Newer dialysis machine developments based on a batch dialysate system either made from domestic water or using sterile bags of dialysate have been recently designed for the home haemodialysis market, such as the NxStage System 1 (NxStage Medical Inc, Lawrence, Massachusetts, USA) [10]. These machines allow patients to travel and dialyse in hotels and houses, but again patients essentially still require an automobile to pack the dialysis machine and bags of sterile dialysate.

Due to the technological challenges in developing a truly wearable hemodialysis device, there has been little progress until recently.

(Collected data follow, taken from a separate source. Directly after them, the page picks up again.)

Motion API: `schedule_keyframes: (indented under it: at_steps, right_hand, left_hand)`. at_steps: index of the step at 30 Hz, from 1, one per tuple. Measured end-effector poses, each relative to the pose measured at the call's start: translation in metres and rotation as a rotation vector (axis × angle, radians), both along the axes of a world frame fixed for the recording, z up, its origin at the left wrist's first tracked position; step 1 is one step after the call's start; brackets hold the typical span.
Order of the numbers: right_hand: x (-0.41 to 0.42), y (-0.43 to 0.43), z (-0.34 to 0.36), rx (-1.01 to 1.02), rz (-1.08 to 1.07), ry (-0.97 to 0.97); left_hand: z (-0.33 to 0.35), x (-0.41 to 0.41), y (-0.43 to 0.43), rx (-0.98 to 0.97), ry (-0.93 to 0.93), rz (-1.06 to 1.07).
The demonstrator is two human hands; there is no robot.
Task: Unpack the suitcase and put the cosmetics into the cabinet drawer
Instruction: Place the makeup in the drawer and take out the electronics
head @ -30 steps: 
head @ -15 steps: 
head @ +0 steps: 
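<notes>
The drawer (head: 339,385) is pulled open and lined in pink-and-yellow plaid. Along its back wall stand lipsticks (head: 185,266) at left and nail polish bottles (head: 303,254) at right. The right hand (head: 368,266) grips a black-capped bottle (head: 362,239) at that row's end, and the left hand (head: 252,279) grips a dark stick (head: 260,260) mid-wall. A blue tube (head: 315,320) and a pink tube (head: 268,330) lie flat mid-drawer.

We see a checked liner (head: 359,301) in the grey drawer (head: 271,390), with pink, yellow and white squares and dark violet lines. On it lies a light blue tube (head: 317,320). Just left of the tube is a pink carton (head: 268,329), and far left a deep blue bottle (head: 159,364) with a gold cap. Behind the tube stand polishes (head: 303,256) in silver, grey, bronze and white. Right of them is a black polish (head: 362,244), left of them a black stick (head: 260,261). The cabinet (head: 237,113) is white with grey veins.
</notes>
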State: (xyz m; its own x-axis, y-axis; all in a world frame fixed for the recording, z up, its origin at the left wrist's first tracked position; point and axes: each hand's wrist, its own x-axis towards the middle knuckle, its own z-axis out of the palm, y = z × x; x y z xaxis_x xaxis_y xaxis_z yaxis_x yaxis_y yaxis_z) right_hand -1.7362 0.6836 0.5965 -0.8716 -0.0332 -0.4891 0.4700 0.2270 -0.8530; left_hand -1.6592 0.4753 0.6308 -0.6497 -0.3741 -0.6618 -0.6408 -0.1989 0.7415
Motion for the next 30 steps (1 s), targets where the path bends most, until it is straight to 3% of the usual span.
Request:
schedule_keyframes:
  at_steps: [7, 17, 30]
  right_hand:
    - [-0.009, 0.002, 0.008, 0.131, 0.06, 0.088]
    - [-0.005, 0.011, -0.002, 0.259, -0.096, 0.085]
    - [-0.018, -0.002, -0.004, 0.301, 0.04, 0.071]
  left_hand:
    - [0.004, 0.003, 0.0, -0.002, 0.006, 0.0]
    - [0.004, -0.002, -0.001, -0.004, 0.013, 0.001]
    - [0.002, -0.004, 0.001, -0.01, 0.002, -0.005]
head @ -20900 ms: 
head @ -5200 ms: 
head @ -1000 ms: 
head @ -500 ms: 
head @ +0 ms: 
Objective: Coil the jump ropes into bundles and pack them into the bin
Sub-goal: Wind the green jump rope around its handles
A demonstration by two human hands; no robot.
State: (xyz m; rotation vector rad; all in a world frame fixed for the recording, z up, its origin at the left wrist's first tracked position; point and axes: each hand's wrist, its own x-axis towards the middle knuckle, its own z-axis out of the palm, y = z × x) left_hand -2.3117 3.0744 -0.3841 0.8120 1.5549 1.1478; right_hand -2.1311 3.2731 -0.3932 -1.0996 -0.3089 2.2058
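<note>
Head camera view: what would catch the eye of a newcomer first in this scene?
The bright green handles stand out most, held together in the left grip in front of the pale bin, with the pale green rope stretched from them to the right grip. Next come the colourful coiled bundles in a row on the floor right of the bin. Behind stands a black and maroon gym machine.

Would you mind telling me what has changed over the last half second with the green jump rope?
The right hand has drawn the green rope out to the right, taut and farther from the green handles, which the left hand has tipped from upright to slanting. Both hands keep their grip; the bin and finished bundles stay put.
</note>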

3 Current Approaches to Developing a Wearable Dialysis Device

3.1 Continuous Wearable Peritoneal Dialysis Devices

It could be argued that peritoneal dialysis (PD) is both a wearable and portable dialysis therapy. However, continuous ambulatory peritoneal dialysis (CAPD) typically requires three or four exchanges with fresh dialysate each day, and although automated cycler peritoneal dialysis (APD) typically allows the patient daytime freedom, the patient has to be connected to the machine overnight, and treatment requires the use and storage of relatively large volumes of fresh dialysate and then the disposal of spent dialysate and used consumables. As such, a number of designs have been proposed to develop a wearable PD system based on sorbent technology to regenerate spent dialysate effluent to limit additional fresh dialysate fluid exchanges.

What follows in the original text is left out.